FXstreet.com (Barcelona) - The USD/JPY has suffered steep losses over the last few days, with many analysts pointing towards the Bank of Japan’s decision to keep current monetary policy unchanged at their most meeting as a main reason for the declines. However, not all analysts are so sure about this, with some saying the global risk aversion theme and sharp declines in the equity market have also had an effect on the USD/JPY as previous ‘risk on’ trades being to unwind.

Derek Halpenny, European Head of Global Markets Research at Bank of Tokyo Mitsubishi UFJ discussed some of his thoughts on the recent sharp declines in USD/JPY. “The yen advanced significantly yesterday with most citing the BOJ unchanged monetary policy decision as a key factor. However, we are not sure the USD/JPY rate would be at a greatly different level from where we are now if the BOJ had changed its stance and provided additional liquidity in order to help stabilise the JGB market. So, really, the yen move was more about the global risk aversion that intensified again yesterday rather than disappointment with the BOJ’s unchanged monetary stance,” Halpenny added.

In further discussing his views, Halpenny went on to mention a few other reasons (other than BoJ policy) he believes the pair had risen so sharply since last fall, noting improvement in risk appetite due to improving economic data as a supporting catalyst. “The surge in USD/JPY has of course been predominantly about ‘Abenomics’ but it is important to remember that the gradual improvement in the US economy and favourable global financial market conditions induced in Europe by OMT by the ECB also played roles in lifting USD/JPY from November last year.” In concluding his views Halpenny stated, “We are now in the most unsettled financial market conditions since last summer and with ‘Abenomics’ under scrutiny with doubts over the credibility of the third arrow, a sharp unwind of yen short positions has been triggered.”

Sean Lee of FXWW was giving his take on the recent volatility in USD/JPY, noting the bears are still in control at the moment but the longer term uptrend off the lows from November remains intact. “Bearish momentum is very strong at the moment but bulls shouldn’t give up hope as they have the strong long-term trend in their favour,” Lee commented.

In further discussing his view, Lee went on to add, “If you can remember back to the extreme volatility we had after the BOJ April meeting? I remember it well because I was short going in to it and managed to buy those back at 93.40 just after the statement was announced.

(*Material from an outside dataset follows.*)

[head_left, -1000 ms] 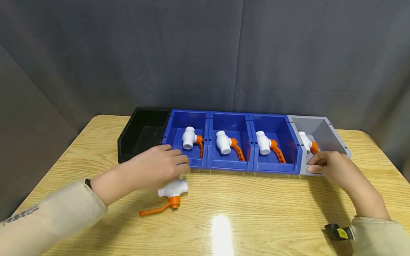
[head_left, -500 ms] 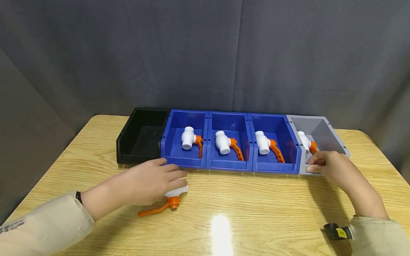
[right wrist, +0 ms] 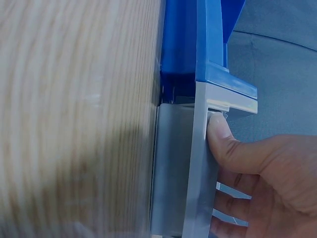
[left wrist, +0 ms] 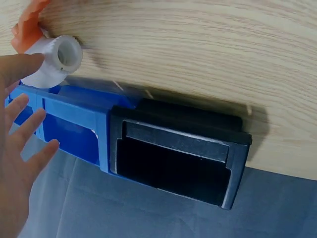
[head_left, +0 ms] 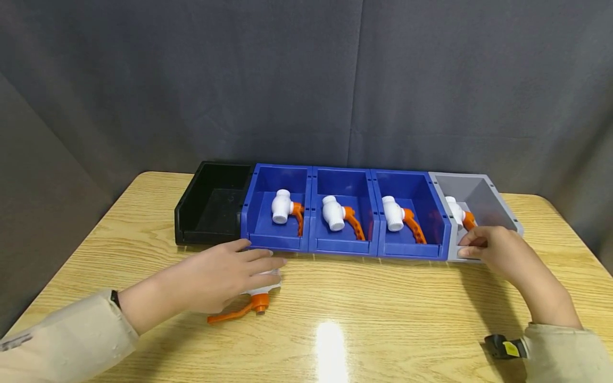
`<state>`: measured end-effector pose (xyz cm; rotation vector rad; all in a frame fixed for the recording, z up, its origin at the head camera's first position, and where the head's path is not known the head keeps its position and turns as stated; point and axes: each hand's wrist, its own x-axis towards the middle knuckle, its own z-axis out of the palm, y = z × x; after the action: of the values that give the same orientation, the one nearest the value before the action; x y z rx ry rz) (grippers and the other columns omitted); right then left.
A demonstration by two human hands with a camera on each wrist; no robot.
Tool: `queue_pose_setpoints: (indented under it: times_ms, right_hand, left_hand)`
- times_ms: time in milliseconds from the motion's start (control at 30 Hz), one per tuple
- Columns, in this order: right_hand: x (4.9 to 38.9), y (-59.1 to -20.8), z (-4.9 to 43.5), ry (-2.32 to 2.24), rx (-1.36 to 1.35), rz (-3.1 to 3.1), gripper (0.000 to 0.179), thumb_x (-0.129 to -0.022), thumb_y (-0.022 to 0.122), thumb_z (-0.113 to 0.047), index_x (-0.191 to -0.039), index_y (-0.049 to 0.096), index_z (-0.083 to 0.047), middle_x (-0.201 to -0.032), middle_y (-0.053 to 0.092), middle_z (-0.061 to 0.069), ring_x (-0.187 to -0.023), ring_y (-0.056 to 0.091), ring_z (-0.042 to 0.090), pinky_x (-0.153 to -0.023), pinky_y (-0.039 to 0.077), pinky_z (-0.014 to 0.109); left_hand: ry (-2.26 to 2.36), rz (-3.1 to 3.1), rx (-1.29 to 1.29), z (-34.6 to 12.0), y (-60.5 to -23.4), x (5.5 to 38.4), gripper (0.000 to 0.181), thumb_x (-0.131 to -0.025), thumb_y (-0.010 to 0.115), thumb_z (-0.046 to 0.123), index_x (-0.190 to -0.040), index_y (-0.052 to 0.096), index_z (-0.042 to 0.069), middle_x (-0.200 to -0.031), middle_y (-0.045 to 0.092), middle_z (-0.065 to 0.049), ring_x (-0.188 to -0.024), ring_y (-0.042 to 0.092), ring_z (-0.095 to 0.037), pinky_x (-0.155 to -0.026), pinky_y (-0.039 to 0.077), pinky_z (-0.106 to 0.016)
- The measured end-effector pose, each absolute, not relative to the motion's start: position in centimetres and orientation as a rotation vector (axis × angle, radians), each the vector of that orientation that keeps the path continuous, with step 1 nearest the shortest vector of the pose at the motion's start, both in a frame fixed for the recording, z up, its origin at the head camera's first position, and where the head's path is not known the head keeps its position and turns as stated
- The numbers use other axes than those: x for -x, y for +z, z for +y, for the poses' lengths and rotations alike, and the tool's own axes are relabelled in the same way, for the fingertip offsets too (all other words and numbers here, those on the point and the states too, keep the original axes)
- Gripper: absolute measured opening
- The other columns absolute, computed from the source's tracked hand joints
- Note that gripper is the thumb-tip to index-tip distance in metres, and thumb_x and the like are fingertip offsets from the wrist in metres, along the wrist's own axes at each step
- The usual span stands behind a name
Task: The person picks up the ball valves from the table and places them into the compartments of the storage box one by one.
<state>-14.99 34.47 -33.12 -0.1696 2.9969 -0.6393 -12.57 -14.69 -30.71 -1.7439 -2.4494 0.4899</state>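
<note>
A white ball valve with an orange lever lies on the table in front of the bins. My left hand is over it with fingers spread, covering part of its body; in the left wrist view the thumb overlaps the valve, and contact is unclear. At the right end of the row, my right hand grips the front lip of the grey bin. The right wrist view has the thumb against that lip, fingers behind it. Inside the grey bin is another ball valve, partly hidden.
Three blue bins stand joined in a row, each holding one white valve with an orange lever. A black bin adjoins them on the left. Grey curtain hangs behind the wooden table.
My left hand has drawn back from the front of the leftmost blue bin, down over the valve, and its fingers have spread. The right hand stays in place at the grey bin.
</note>
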Motion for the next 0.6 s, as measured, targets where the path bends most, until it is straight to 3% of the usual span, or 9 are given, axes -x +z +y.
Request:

Clever move indeed, but not clever enough to go long as it rallied 1000 pips from there.” Lee later went on to mention he believes the 93.00/93.50 area will be an critical support for the bulls to hold in order to help keep the longer term uptrend intact.

Fan Yang,CMT, Chief Technical Strategist at FXtimes went on to share some of this recent technical views, with a particular focus on recent developments from shorter term time frame charts. Yang commented, “The 1H chart shows a market that was in a small flag consolidation since late 6/11 – early 6/12 session. As the 6/12 US session began, it fell below the mini-correction pattern, and the market could be extending the bearish swing that came down from around the 99.00 handle. “ Yang later went on to comment the above price action followed the BOJ’s recent decision, and in his view is beginning to look like a market making a transition from bullish to bearish.

In further discussing his view, Yang moved on to discuss a few levels market participants should keep an eye on over the next few sessions. “The June low is just below 95.00, and price action looks like it wants to test it. If it holds again, we might consider this to be this year’s support. Otherwise, a break below 95.00 opens up the 93.00 handle, 92.96 (38.2% retracement), down to the 92.55 support pivot in the short-term (refer to the daily chart), “Yang concluded

From a longer term technical perspective, there is no doubt the recent sharp declines has helped deteriorate the strong technical set up which use to exist on the USD/JPY daily chart. For example, price has not traded above either the 9 or 20 dma’s since back on May 30th when the pair was still above 100.00. Furthermore, the 9dma has made a bearish cross below both the 20dma and 50dma, indicating selling pressure may continue to increase as important support levels are taken out. From a momentum perspective, the RSI (14) broke below the 40 level (on June 6th), indicating a bearish momentum shift had taken place. This was the first bearish momentum shift the RSI had completed on the daily chart since September 2012. To conclude, all of the above mentioned technical developments may continue to help fuel a sell the rally mentality as we progress throughout the month.